### ACTION ITEM
Exactly the lines below starting at the line with "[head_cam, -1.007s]" and ending at the line with "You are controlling" are wanted, with both ends included. Leave out the pictures and add no other lines.

[Start of section]

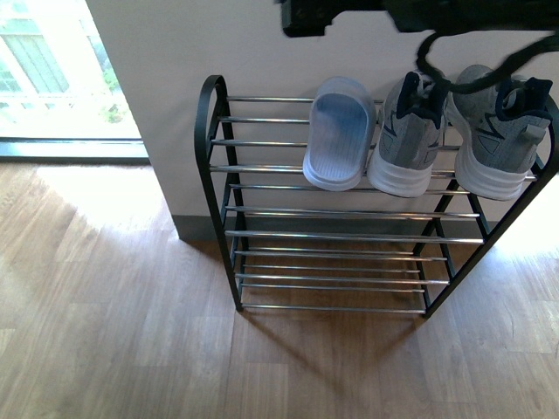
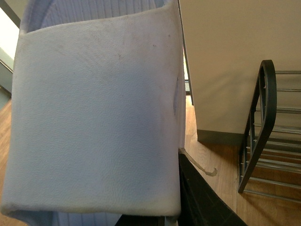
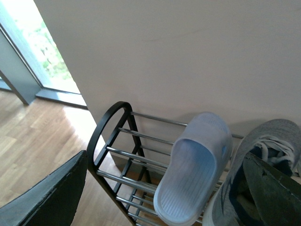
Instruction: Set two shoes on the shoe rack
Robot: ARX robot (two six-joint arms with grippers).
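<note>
The shoe rack (image 1: 349,236) stands against the wall, with black arched sides and chrome bars. On its top tier lie one pale blue slide (image 1: 339,131) and two grey sneakers (image 1: 406,135) (image 1: 498,131), side by side. A second pale blue slide (image 2: 94,108) fills the left wrist view, and my left gripper (image 2: 113,188) is shut on it; one black finger (image 2: 202,197) shows along its edge. The rack's arched side (image 2: 261,127) lies a little way off in that view. My right gripper (image 3: 167,157) hangs open above the rack's top tier, over the slide (image 3: 195,174) beside a sneaker (image 3: 270,136).
Dark arm parts and a cable (image 1: 419,17) hang over the rack's top. A bright window (image 1: 52,70) is at the far left. Wooden floor (image 1: 131,332) spreads in front of and left of the rack. The two lower tiers (image 1: 332,284) hold nothing.
</note>
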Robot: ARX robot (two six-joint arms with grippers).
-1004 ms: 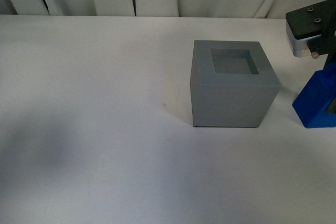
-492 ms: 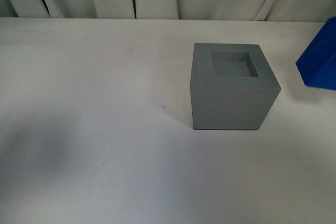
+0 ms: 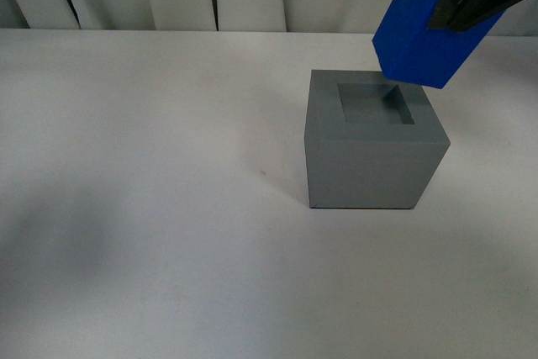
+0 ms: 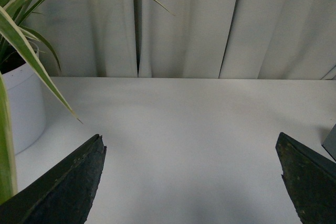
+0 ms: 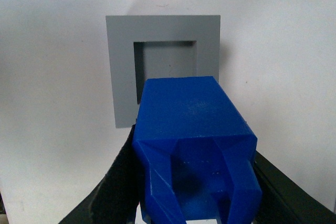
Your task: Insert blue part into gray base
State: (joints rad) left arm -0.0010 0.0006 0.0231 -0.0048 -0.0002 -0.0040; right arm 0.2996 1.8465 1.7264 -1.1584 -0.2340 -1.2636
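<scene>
The gray base [image 3: 374, 153] stands on the white table right of centre, its square recess [image 3: 376, 102] facing up and empty. My right gripper [image 3: 471, 2] is shut on the blue part [image 3: 424, 27] and holds it tilted in the air above the base's far right corner. In the right wrist view the blue part [image 5: 191, 145] sits between the dark fingers [image 5: 113, 192], its lower end overlapping the near edge of the gray base [image 5: 123, 66]. My left gripper [image 4: 191, 182] is open and empty over bare table, away from both things.
White curtains hang behind the table's far edge [image 3: 168, 29]. A potted plant in a white pot [image 4: 21, 103] stands at the left in the left wrist view. A dark corner [image 4: 331, 140] shows at that view's right edge.
My right gripper has lifted the blue part from the table at the right edge and carried it up and left, to above the gray base. The base has not moved.
</scene>
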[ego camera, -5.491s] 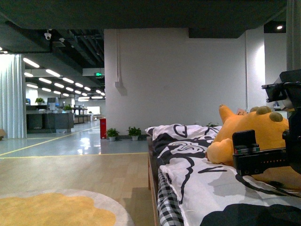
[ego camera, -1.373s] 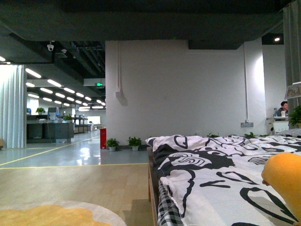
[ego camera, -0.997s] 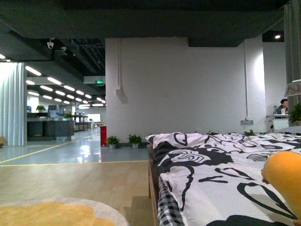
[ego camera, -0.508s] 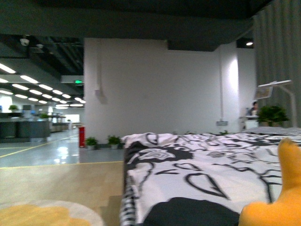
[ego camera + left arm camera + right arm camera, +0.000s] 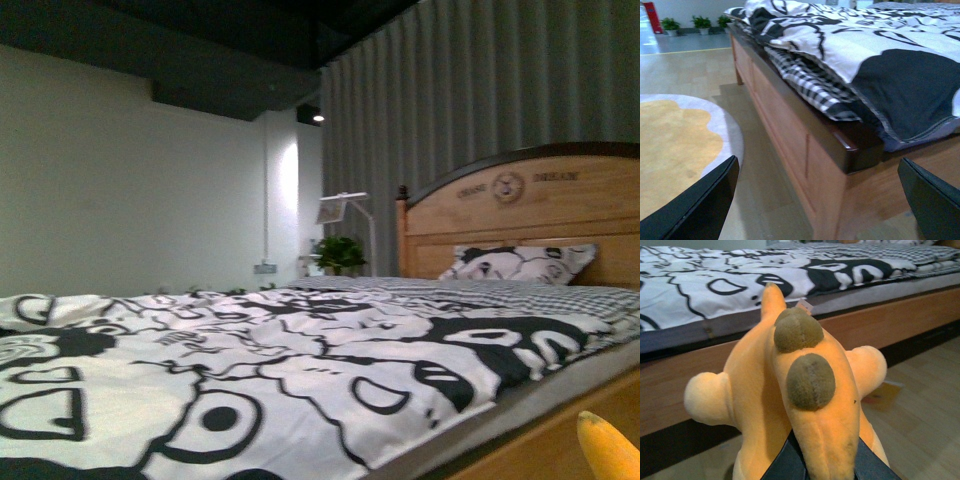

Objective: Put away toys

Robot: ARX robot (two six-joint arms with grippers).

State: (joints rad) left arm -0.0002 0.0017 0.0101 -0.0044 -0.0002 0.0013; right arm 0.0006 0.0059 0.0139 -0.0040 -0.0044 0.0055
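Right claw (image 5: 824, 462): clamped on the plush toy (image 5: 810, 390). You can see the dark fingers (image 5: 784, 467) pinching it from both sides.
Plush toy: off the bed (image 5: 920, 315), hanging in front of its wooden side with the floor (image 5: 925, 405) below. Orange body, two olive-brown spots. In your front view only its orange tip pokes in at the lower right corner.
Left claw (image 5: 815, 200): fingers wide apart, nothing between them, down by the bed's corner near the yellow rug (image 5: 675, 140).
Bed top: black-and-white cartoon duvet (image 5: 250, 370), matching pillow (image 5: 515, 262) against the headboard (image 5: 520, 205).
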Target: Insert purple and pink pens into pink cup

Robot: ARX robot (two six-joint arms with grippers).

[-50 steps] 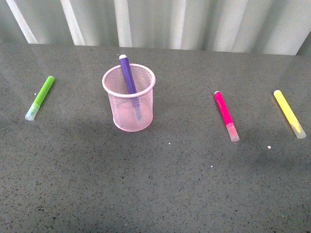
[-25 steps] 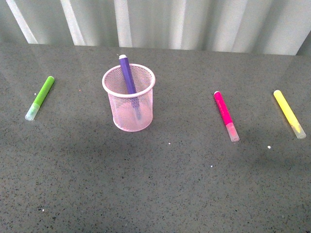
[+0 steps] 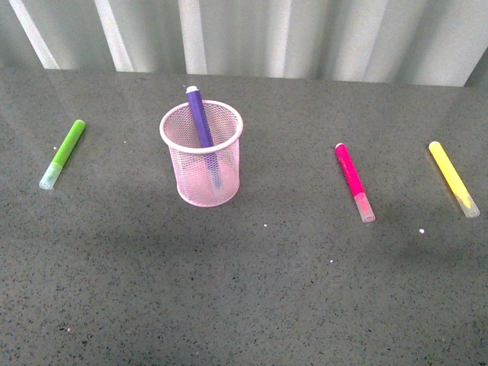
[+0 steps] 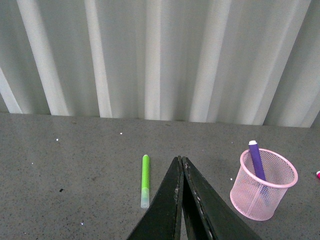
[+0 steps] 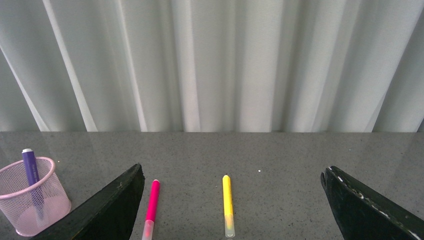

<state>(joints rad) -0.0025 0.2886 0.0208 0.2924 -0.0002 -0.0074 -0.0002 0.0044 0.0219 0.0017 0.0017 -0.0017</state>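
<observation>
The pink cup (image 3: 202,160) stands upright left of the table's middle, with the purple pen (image 3: 200,116) leaning inside it, its tip above the rim. The pink pen (image 3: 352,178) lies flat on the table to the cup's right, clear cap toward me. Neither arm shows in the front view. My left gripper (image 4: 180,161) is shut with nothing in it, held above the table short of the cup (image 4: 263,184). My right gripper (image 5: 232,175) stands wide open and empty; the pink pen (image 5: 151,203) lies beside one of its fingers (image 5: 116,202).
A lime-green marker (image 3: 63,152) lies at the far left and a yellow marker (image 3: 453,178) at the far right. The grey speckled table (image 3: 252,290) ends at a pale pleated curtain (image 3: 252,34) along the back.
</observation>
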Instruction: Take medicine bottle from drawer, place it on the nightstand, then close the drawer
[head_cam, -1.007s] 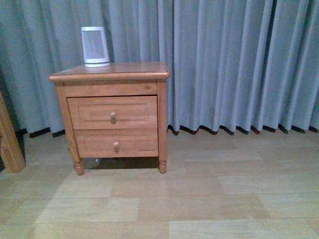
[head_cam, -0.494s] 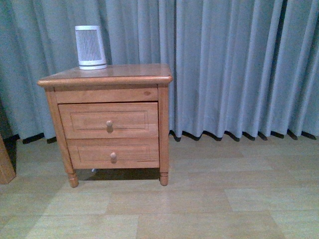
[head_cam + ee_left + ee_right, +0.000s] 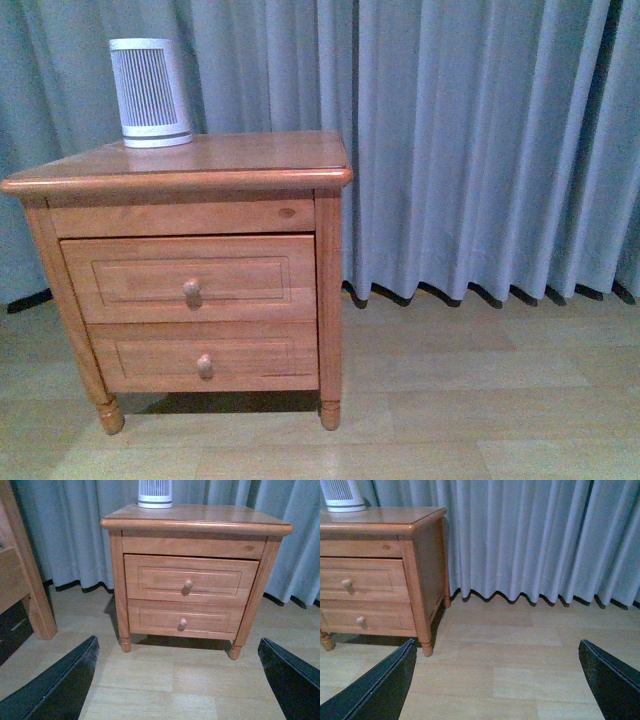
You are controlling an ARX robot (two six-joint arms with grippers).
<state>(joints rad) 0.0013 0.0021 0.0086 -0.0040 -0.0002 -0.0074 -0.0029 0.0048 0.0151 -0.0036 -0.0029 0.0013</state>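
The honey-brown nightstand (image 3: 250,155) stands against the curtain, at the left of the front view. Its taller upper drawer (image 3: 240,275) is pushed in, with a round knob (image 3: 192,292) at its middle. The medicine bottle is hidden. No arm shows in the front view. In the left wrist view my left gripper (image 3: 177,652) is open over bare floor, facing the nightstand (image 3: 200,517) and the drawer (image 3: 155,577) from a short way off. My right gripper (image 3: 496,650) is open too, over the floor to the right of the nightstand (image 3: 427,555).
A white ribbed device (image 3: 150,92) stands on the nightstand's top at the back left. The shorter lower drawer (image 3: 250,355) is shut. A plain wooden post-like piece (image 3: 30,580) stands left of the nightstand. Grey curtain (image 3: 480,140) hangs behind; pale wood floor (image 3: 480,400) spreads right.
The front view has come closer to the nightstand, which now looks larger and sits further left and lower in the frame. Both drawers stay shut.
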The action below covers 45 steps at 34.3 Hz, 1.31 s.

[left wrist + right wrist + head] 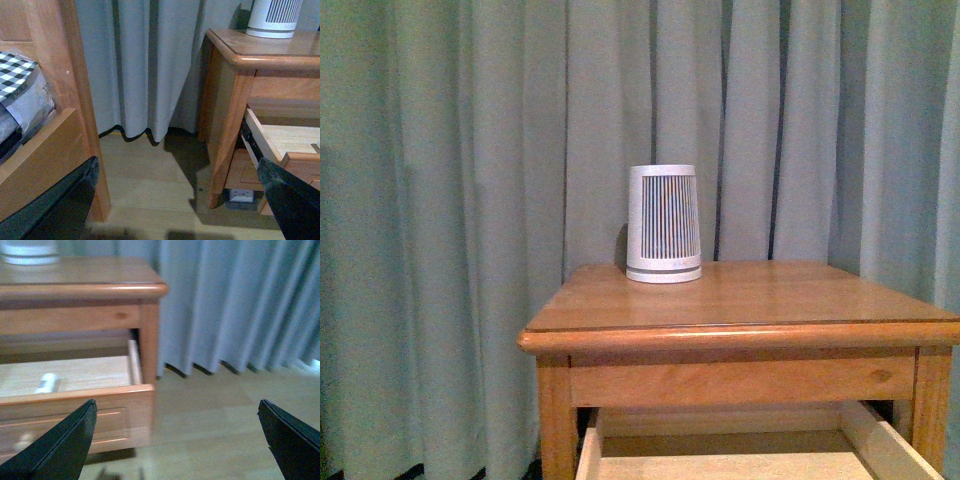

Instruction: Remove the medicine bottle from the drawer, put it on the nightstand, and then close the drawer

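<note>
The nightstand [740,300] stands ahead with its upper drawer [740,462] pulled out, showing a pale wood inside. The medicine bottle [46,383] lies on its side inside the drawer [75,395], seen only in the right wrist view. My right gripper [177,440] is open and empty, over the floor off the drawer's front corner. My left gripper [180,200] is open and empty, low over the floor beside the nightstand's leg [225,145]. Neither gripper shows in the front view.
A large white ribbed canister [664,224] stands at the back of the nightstand top. Grey-green curtains [450,200] hang behind. A wooden shelf unit [45,145] with a checked packet [17,80] stands near my left gripper. A socket [242,195] sits under the nightstand.
</note>
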Available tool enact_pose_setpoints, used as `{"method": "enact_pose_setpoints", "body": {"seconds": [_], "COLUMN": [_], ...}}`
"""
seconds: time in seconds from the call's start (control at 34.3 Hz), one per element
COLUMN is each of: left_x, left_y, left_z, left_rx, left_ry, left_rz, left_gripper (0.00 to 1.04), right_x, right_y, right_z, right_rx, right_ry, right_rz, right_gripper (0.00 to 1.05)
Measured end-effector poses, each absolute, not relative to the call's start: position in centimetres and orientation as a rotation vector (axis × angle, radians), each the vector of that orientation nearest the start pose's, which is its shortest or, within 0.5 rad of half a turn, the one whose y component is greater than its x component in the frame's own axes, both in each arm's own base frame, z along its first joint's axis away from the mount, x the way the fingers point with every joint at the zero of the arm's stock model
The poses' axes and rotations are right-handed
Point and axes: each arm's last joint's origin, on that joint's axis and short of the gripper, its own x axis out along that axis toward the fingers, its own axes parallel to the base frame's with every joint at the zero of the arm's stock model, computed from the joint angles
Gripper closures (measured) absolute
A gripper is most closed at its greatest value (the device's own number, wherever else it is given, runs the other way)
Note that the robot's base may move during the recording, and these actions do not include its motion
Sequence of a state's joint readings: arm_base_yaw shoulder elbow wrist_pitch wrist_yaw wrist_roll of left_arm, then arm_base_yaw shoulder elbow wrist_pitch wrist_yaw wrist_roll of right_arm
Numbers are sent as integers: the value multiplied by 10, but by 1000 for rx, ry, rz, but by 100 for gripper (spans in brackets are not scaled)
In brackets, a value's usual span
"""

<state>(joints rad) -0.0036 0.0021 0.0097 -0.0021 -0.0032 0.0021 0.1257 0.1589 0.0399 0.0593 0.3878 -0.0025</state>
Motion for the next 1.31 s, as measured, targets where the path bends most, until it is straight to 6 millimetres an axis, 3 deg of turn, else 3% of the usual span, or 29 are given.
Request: {"method": "enact_pose_setpoints", "body": {"seconds": [0.12, 0.2, 0.26, 0.38, 0.47, 0.61, 0.79, 1.31], "left_x": [97, 97, 97, 97, 97, 97, 97, 97], "left_y": [0, 0, 0, 0, 0, 0, 0, 0], "left_z": [166, 166, 166, 166, 166, 166, 166, 166], "left_rx": [2, 2, 2, 2, 2, 2, 2, 2], "left_ry": [-6, -6, -6, -6, -6, -6, -6, -6], "left_rz": [-1, -2, -1, -2, -2, -2, -2, -2], "left_gripper": [7, 7, 7, 7, 7, 7, 7, 7], "right_x": [133, 159, 192, 227, 259, 288, 329, 401], "right_y": [6, 12, 20, 30, 40, 51, 65, 95], "right_z": [195, 212, 221, 220, 216, 209, 186, 141], "right_rx": [-17, -9, -9, -10, -26, -33, -39, -40], "right_ry": [83, 125, 216, 344, 456, 509, 600, 712], "right_rz": [-406, -347, -286, -219, -156, -90, -28, 2], "right_gripper": [7, 7, 7, 7, 7, 7, 7, 7]}}
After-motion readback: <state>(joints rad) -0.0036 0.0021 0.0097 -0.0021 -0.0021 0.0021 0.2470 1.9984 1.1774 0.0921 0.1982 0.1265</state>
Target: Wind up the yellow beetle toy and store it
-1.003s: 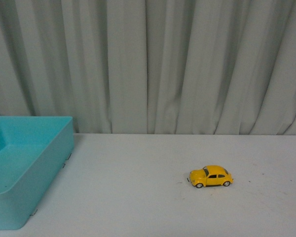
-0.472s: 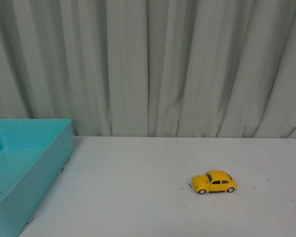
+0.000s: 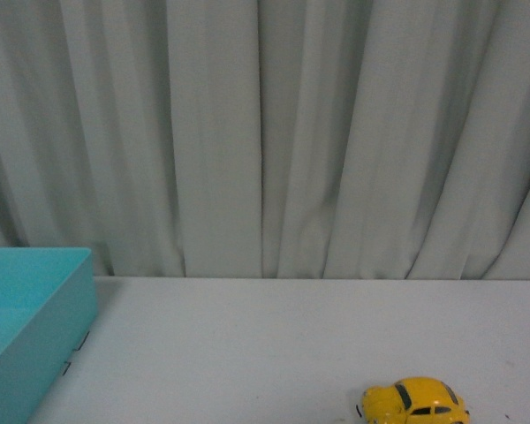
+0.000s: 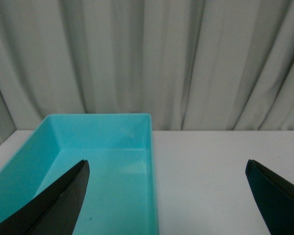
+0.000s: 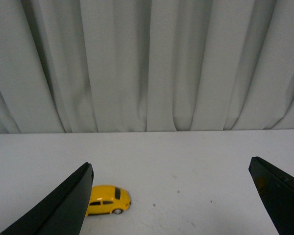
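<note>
1. Front view takes in a white table (image 3: 247, 353) before a pale pleated curtain (image 3: 265, 132). The yellow beetle toy (image 3: 415, 402) sits at the lower edge, right of centre, side-on, with its wheels cut off by the frame.
2. At the left edge of that view stands a teal bin (image 3: 35, 309), only partly in frame and well apart from the toy. The table surface lies between them.
3. The grippers show only in the wrist views.
4. The left wrist view looks into the bin (image 4: 149, 147). It shows the inner walls and smooth floor, which the front view gives only in part, and the toy falls outside this view.
5. The left gripper (image 4: 166, 166) points toward the curtain with its two dark fingers (image 4: 59, 205) spread wide. One finger lies over the bin and the other over the bare table. It is released and holds nothing.
6. The right wrist view shows the toy (image 5: 106, 200) whole. It stands upright on its wheels on the table, with its black windows visible and small dark specks on the table beyond it.
7. The right gripper (image 5: 170, 164) also faces the curtain, fingers (image 5: 63, 210) far apart. It is released and grasps nothing.
8. The toy sits ahead of the right gripper, with one end at the outline of one finger. Whether they touch cannot be told.
</note>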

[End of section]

### SOLUTION TO THE EXERCISE
[head_cam, -1.007s] 
[head_cam, -0.494s] 
[head_cam + ee_left + ee_right, +0.000s] 
You are controlling an ARX robot (two six-joint arms with grippers).

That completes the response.